REPUBLIKA.CO.ID, JAKARTA -- Ketua Gerakan Nasional Pengawal Fatwa-Majelis Ulama Indonesia (GNPF-MUI), Bachtiar Nasir mengatakan, pemerintah saat ini tidak merasa melakukan diskriminasi terhadap Islam. Hal tersebut kata dia, disampaikan oleh Presiden Joko Widodo (Jokowi) saat menerima GNPF-MUI di Istana Kepresidenan, Ahad (25/6). "Kami menyadari bahwa presiden tidak merasa ada kriminalisasi ulama," ujar dia saat konferensi pers di AQL Islamic Center, Tebet (27/6).

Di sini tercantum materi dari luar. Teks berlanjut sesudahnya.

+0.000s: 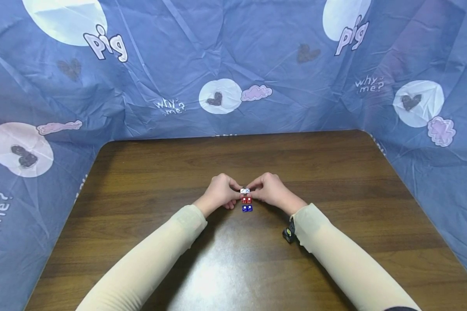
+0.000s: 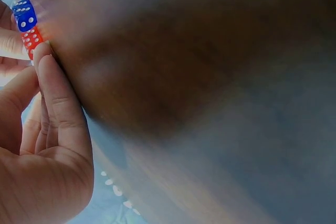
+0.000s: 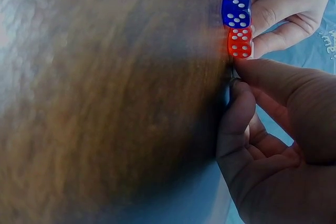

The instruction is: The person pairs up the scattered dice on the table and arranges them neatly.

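Observation:
Three pairs of dice stand in a short column at the middle of the table. The white dice point(image 1: 244, 191) are farthest from me, the red dice point(image 1: 247, 200) come in the middle, and the blue dice point(image 1: 247, 208) are nearest. My left hand point(image 1: 220, 191) pinches at the white pair's left side with thumb and fingertips. From the right side, my right hand point(image 1: 270, 190) does the same, thumb and forefinger meeting the pair. In both wrist views fingers mostly hide the white dice, while the red dice point(image 3: 240, 42) and blue dice point(image 2: 24, 15) show beside the fingertips.
The brown wooden table point(image 1: 148, 181) has rounded far corners. A blue printed cloth point(image 1: 233, 47) hangs behind it and along both sides. A small black device point(image 1: 289, 233) sits under my right wrist, at the sleeve point(image 1: 315, 224).

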Demonstrator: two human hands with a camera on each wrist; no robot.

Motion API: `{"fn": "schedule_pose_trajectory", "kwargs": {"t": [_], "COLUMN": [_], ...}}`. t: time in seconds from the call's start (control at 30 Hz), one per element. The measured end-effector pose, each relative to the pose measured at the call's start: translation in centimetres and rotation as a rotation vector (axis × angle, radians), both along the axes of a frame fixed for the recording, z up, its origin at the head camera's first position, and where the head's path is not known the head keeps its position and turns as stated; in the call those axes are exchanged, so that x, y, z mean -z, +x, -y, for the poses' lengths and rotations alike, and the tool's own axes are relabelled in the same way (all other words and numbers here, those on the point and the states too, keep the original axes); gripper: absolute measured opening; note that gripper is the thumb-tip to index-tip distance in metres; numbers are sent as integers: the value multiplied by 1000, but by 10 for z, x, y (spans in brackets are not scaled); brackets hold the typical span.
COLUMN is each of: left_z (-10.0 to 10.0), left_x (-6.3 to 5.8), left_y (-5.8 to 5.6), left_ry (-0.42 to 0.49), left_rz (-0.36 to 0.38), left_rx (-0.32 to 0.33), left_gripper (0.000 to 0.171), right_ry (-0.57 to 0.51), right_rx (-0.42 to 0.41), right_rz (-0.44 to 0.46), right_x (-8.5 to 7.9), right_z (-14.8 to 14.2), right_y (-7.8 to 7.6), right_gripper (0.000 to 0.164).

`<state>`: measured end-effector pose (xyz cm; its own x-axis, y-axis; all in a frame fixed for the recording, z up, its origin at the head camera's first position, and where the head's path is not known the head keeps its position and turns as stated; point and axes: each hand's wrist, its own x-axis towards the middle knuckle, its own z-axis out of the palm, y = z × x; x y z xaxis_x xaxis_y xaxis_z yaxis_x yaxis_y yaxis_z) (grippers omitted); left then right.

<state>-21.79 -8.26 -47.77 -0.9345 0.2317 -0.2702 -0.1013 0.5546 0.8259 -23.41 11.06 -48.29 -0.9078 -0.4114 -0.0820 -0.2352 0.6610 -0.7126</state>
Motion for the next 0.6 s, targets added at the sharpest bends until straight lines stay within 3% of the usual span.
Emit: {"fn": "schedule_pose_trajectory", "kwargs": {"t": [0.6], "left_z": [0], "left_x": [2], "left_y": [-1], "left_ry": [8], "left_rz": [2], "left_rx": [1], "left_gripper": [14], "right_ry": [31], "right_rx": [21], "right_rz": [18], "right_x": [2], "right_z": [1], "right_y": [-2], "right_gripper": [16]}}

Oleh karena ketidaktahuan presiden, Bachtiar mengatakan, GNPF-MUI menyampaikan fakta-fakta yang terjadi di lapangan. Menurut Bachtiar, diksriminasi dan kriminalisasi terhadap umat muslim memang terjadi dan memiliki fakta yang kuat di lapangan. "Itu yang ingin kami sampaikan, dan mudah-mudahan presiden mendengar itu," kata dia.
Bachtiar menjelaskan, fakta yang paling sering terlihat adalah ketika umat Islam melakukan kesalahan, akan segera diproses hukum dan bahkan terkesan seolah-olah dicari-cari kesalahannya. Akan tetapi, kata dia, ketika non Muslim yang melakukan, penegak hukum akan terlihat lebih toleran.

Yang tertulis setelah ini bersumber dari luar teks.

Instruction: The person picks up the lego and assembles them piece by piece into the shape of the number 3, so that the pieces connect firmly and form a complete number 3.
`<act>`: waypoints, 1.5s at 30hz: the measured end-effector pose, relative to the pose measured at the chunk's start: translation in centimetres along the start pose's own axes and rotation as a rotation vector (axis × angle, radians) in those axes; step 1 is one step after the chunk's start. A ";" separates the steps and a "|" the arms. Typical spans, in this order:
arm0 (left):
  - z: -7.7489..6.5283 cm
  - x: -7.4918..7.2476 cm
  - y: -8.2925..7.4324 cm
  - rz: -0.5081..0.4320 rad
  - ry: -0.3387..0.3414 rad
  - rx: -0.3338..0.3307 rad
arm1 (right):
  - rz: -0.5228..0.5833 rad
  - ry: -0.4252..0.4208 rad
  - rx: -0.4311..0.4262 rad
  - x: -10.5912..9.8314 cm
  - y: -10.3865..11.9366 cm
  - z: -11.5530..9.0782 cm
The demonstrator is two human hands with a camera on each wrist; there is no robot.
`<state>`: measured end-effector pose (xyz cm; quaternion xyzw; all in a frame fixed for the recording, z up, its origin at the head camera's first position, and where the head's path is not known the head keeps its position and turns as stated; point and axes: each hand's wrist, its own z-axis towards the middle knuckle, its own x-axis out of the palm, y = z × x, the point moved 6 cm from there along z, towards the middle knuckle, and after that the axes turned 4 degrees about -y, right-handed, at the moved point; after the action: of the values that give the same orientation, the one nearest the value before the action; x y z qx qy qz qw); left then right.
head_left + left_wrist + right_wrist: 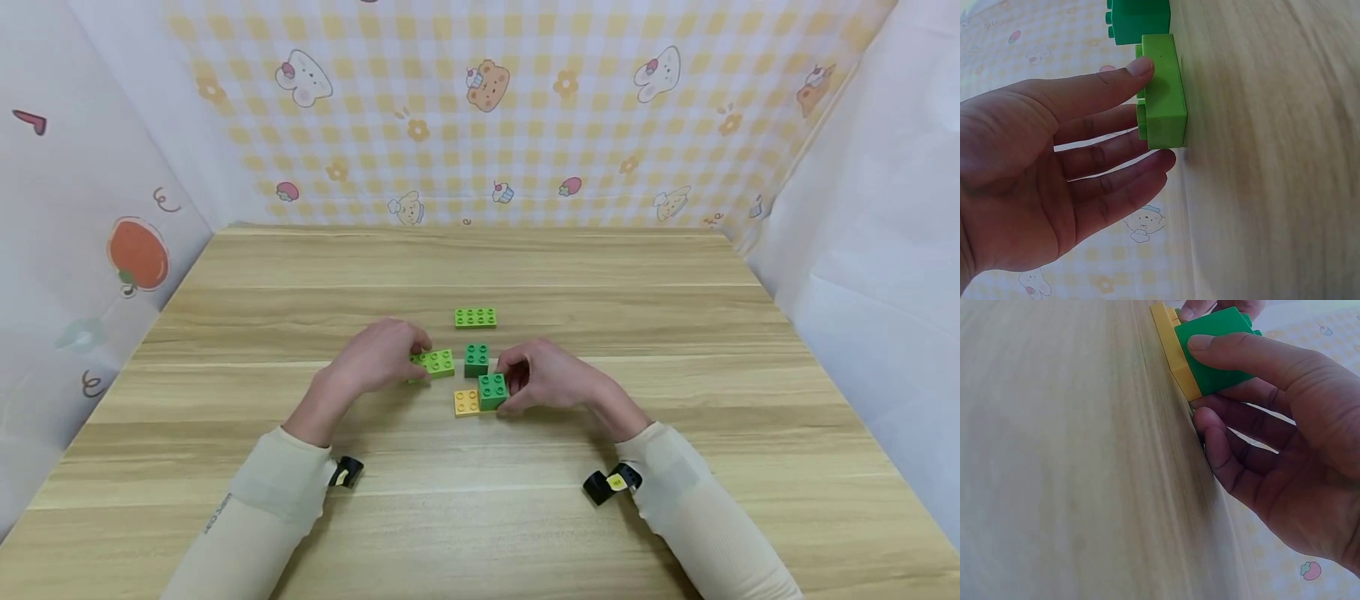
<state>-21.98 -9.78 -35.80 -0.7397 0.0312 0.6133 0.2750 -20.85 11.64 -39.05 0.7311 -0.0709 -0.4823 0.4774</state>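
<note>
The left hand (pixel 378 354) pinches an oblong lime-green plastic brick (pixel 443 363), studs up, long axis roughly sideways along the wooden counter (pixel 480 508); the right hand (pixel 551 375) grips a square green plastic block (pixel 492 393) atop a flat yellow plastic brick (pixel 466 403).

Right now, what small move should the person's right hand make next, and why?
Probably a gentle press downward: the right hand pinches a square-topped green plastic brick, which sits over the right end of a flat yellow plastic brick, whose left-end studs are bare. I can't tell whether the two have fully locked together, so a push seems sensible.
</note>
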 end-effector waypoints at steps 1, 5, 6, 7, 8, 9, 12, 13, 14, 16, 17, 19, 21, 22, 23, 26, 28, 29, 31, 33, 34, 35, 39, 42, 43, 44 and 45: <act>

Bachtiar juga menjelaskan, kejadian-kejadian menyudutkan Islam dan mengatakan islam anti Pancasila dan agama intoleran menjadi fakta di lapangan diskriminasi terhadap islam. Selain itu kata dia, penangkapan aktivis 313 juga menjadi salah satu fakta diskriminasi terhadap tokoh-tokoh umat Islam.

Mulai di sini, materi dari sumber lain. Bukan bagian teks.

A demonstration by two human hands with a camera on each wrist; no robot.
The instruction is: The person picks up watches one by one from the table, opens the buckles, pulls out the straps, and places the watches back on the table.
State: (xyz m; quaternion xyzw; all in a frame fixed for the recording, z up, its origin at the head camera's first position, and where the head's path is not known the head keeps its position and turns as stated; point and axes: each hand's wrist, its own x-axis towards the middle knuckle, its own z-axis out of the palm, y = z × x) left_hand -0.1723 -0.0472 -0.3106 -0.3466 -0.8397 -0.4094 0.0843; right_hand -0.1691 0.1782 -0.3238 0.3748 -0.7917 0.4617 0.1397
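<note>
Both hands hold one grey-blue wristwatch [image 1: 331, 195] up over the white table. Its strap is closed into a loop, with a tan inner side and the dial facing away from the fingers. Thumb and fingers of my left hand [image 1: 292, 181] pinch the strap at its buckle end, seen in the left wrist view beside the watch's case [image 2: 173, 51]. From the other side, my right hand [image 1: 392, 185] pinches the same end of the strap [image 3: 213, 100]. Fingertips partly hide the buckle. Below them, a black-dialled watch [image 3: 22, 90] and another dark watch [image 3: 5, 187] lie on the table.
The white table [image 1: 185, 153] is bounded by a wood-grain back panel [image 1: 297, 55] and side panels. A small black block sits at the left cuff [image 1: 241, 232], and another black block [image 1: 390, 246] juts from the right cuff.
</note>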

Namun, Bachtiar menjelaskan, dalam pertemuan dengan Presiden Jokowi, GNPF-MUI tidak membahas rekonsiliasi terhadap kasus penahanan aktivis aksi 313. "Kita tidak membicarakan masalah teknis (proses hukum aktivis 313), karena itu bukan kewenangan presiden," ujar dia mengakhiri.